PCA
Principal Component Analysis finds orthogonal directions of maximum variance in the data
PCA
Principal Component Analysis finds orthogonal directions of maximum variance in the data.
When to use:
- Need interpretable linear combinations
- Want to remove correlated features
- Data has linear structure
- Need fast, scalable solution
- First choice for most problems
Strengths: Fast, scalable, interpretable, reversible, works on new data, no hyperparameters Weaknesses: Linear only, sensitive to scaling, assumes Gaussian-like distributions
Model Parameters
N Components (default: 2, required) Number of principal components to keep.
- 2-3: Visualization
- Based on explained variance: Keep components explaining 80-95% variance
- Rule of thumb: min(n_samples, n_features)
SVD Solver (default: "auto") Algorithm to compute singular value decomposition:
- auto: Automatically choose based on data shape (default)
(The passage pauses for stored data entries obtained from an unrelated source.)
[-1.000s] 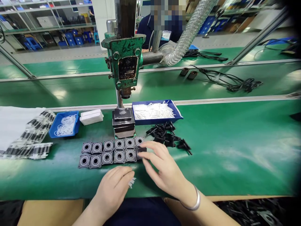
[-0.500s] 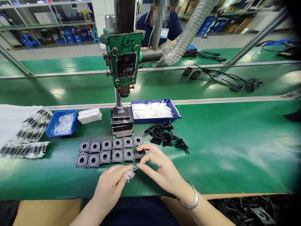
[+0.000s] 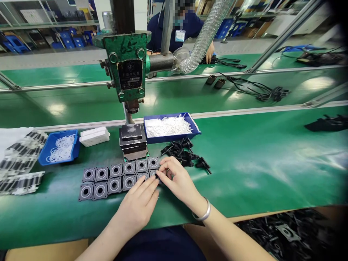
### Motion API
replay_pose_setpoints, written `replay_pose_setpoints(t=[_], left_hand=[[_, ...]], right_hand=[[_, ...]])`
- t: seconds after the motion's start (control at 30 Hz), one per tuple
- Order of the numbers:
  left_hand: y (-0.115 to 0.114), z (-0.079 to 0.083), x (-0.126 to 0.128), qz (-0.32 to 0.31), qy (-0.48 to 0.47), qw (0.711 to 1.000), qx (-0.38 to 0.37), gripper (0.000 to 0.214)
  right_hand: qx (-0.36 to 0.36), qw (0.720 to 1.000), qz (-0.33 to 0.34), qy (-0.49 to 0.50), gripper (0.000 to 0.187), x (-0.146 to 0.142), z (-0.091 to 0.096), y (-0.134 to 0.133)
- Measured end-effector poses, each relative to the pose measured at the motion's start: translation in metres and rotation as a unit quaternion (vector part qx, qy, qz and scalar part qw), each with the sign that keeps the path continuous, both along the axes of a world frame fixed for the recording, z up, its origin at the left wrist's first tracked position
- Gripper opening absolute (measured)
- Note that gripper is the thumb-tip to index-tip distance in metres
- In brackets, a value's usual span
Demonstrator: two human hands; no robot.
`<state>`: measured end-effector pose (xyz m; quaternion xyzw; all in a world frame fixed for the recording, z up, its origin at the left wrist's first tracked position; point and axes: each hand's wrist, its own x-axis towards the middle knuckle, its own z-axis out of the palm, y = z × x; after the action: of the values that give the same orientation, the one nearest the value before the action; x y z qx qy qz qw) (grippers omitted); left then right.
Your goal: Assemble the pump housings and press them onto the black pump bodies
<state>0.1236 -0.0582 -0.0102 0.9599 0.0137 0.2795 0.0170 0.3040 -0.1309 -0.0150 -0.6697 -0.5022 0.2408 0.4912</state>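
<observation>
Square black plates (image 3: 114, 185) with round holes and white rings lie in two rows on the green bench. My left hand (image 3: 137, 206) is palm down, its straight fingers reaching over the near row's right end. Its palm is hidden; a tiny pale bit, seemingly of the white rings held earlier, shows beside it. My right hand (image 3: 178, 181) has curled fingers, with thumb and fingertips at the near row's last plate (image 3: 154, 173). Whatever lies between those fingertips is hidden. Both hands' fingertips nearly meet there.
A green press (image 3: 126, 69) stands over a black block (image 3: 133, 137) behind the plates. Around it are a blue bin (image 3: 74, 150) of white rings, a white box (image 3: 94, 137), a blue tray (image 3: 174, 139) of white sticks and black parts (image 3: 187, 158). A co-worker (image 3: 174, 30) sits opposite.
My left hand has turned palm down and moved forward onto the plates, hiding the bunch of white rings. My right fingertips left that bunch for the last plate. The view shifted slightly.
</observation>
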Motion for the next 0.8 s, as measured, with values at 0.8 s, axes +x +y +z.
replay_pose_setpoints(t=[0.8], left_hand=[[0.028, 0.046, -0.051, 0.146, -0.028, 0.975, -0.166, 0.025]], right_hand=[[0.025, 0.997, 0.014, -0.066, 0.050, 0.022, 0.013, -0.002]])
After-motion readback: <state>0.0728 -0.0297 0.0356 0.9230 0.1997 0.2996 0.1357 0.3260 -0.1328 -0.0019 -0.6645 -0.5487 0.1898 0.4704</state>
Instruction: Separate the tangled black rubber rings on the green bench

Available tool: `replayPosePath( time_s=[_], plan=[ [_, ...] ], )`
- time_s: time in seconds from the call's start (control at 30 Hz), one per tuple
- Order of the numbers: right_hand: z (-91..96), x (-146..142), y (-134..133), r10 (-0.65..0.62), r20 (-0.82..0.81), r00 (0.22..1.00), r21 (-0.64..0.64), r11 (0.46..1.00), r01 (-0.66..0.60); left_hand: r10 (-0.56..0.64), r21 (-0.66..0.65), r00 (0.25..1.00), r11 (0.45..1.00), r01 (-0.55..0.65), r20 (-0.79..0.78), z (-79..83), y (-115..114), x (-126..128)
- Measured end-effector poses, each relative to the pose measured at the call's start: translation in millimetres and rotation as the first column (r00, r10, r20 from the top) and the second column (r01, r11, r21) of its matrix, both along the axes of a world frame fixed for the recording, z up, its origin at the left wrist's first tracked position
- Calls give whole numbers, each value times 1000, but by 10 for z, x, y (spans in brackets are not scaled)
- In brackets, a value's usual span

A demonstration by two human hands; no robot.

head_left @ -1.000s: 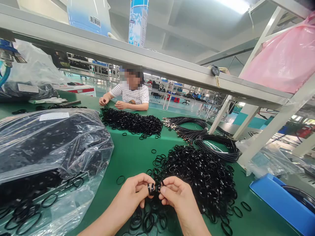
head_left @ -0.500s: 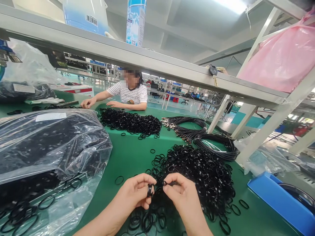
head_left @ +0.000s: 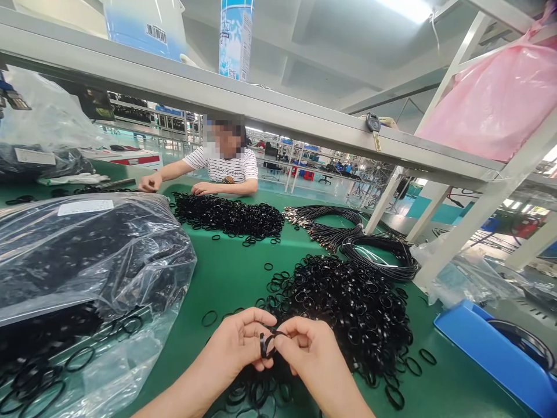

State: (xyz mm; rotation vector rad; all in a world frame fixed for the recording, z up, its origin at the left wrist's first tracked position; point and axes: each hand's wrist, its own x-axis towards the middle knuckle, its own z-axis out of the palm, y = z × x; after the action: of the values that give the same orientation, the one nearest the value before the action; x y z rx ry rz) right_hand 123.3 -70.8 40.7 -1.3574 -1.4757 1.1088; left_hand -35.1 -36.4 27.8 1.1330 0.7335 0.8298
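My left hand (head_left: 239,348) and my right hand (head_left: 307,351) meet low in the middle of the view, just above the green table (head_left: 237,273). Both are closed in a pinch on a small bunch of black rubber rings (head_left: 266,343) held between their fingertips. Under and behind the hands lies a big heap of loose black rings (head_left: 348,302). More loose rings are scattered below my wrists.
A clear plastic bag of black rings (head_left: 87,255) fills the left. A blue tray (head_left: 491,354) sits at the right, coiled black cables (head_left: 374,255) behind the heap. Across the table a person in a striped shirt (head_left: 228,165) works beside another ring pile (head_left: 230,215). A metal shelf (head_left: 261,110) runs overhead.
My hands parted for a moment, the right one pulling a ring aside, and have come back together on the bunch. The person opposite has stretched one arm out to the left.
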Motion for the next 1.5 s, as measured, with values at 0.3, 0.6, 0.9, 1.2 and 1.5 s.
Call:
replayPosePath(
  time_s=[0.3, 0.6, 0.9, 1.2, 1.5],
  plan=[
    [85, 29, 7, 72, -77, 994, -135, 987, -82, -83, -63, 997, 995, 84, 6, 19, -28, 4],
    [98, -2, -35, 52, 103, 993, -132, 990, -38, -128, -44, 991, 991, 127, -37, 86, -54, -9],
    [0, -4, -22, -39, 161, 986, -8, 999, 41, 77, 175, 894, 985, 1, -442, 109, -52, 26],
    [57, -20, -11, 19, 23, 1000, -95, 995, -16, 93, 225, 885, 974, 14, -457, 74, -83, 54],
    [-3, 16, -15, -56, 83, 995, -40, 997, 59, 46, 180, 899, 983, 37, -436, 38, -50, 22]
  ],
)
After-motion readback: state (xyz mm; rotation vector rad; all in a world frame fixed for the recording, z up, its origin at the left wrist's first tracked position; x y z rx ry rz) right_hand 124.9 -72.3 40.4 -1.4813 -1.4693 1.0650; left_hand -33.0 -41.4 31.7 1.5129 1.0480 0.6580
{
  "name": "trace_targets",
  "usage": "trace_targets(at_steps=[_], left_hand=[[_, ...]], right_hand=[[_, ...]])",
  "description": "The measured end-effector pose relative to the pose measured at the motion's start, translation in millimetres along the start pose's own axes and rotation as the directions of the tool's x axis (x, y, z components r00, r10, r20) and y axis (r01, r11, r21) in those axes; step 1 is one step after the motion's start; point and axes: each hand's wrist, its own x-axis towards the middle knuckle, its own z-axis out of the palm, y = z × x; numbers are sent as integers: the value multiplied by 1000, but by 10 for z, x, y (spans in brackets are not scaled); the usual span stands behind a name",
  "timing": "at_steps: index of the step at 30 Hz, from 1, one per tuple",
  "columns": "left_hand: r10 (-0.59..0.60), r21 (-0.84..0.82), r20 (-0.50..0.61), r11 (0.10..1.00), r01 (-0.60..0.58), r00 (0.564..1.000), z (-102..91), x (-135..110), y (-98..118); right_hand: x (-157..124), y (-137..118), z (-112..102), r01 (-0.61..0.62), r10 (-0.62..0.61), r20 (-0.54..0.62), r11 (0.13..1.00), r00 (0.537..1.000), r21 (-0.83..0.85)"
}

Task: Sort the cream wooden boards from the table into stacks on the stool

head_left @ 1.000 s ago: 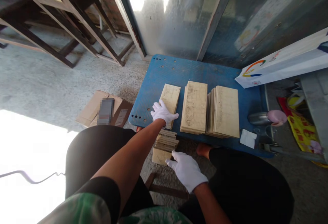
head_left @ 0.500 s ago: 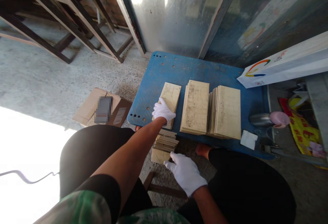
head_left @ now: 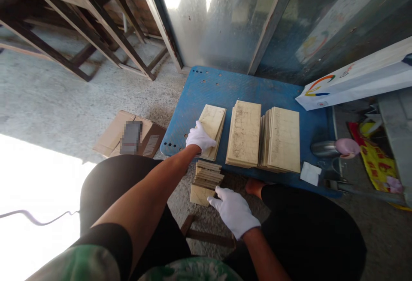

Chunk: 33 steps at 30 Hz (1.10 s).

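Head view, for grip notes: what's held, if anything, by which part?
Can't tell: the white-gloved left hand overlaps a cream rectangular board's left edge; right hand likewise unclear.

A plain white fabric glove [head_left: 198, 140] is worn on the left hand [head_left: 200, 137], near the centre of the frame, and a matching one on the right hand [head_left: 235, 213]; both are ended at the wrist. At lower left, a mottled green sleeve [head_left: 92, 264] is edged by a broad black band [head_left: 119, 242]. The legs are covered by black trousers [head_left: 315, 229].
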Motion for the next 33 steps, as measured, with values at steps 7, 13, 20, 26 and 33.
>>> trace_targets(at_steps=[7,13,20,26,33], left_hand=[[-80,-74,-28,994,78,996,-21,-402,-113],[-70,-322,-100,946,34,993,126,-982,-8],[-10,-380,-199,923,-68,980,275,-1596,175],[48,-355,-229,926,-130,972,399,-1775,192],[90,-386,-210,907,-167,974,539,-1775,145]], right_hand=[[67,20,-60,63,-11,-155,940,988,335],[114,0,-155,219,24,-303,636,953,740],[-22,-56,-330,270,32,-288,268,957,925],[0,71,-287,286,-5,-289,173,957,943],[38,204,-201,357,43,-390,319,920,878]])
- full: Exact, slow, uses standard LAPACK solver
- arpack: Faster for small n_components, iterative
- randomized: Very fast approximation for large datasets
Whiten (default: false) Transform components to have unit variance.
- false: Components scaled by explained variance (default)
- true: All components have equal variance (useful before clustering/classification)
Random State (default: 42) Seed for reproducibility (used with randomized solver).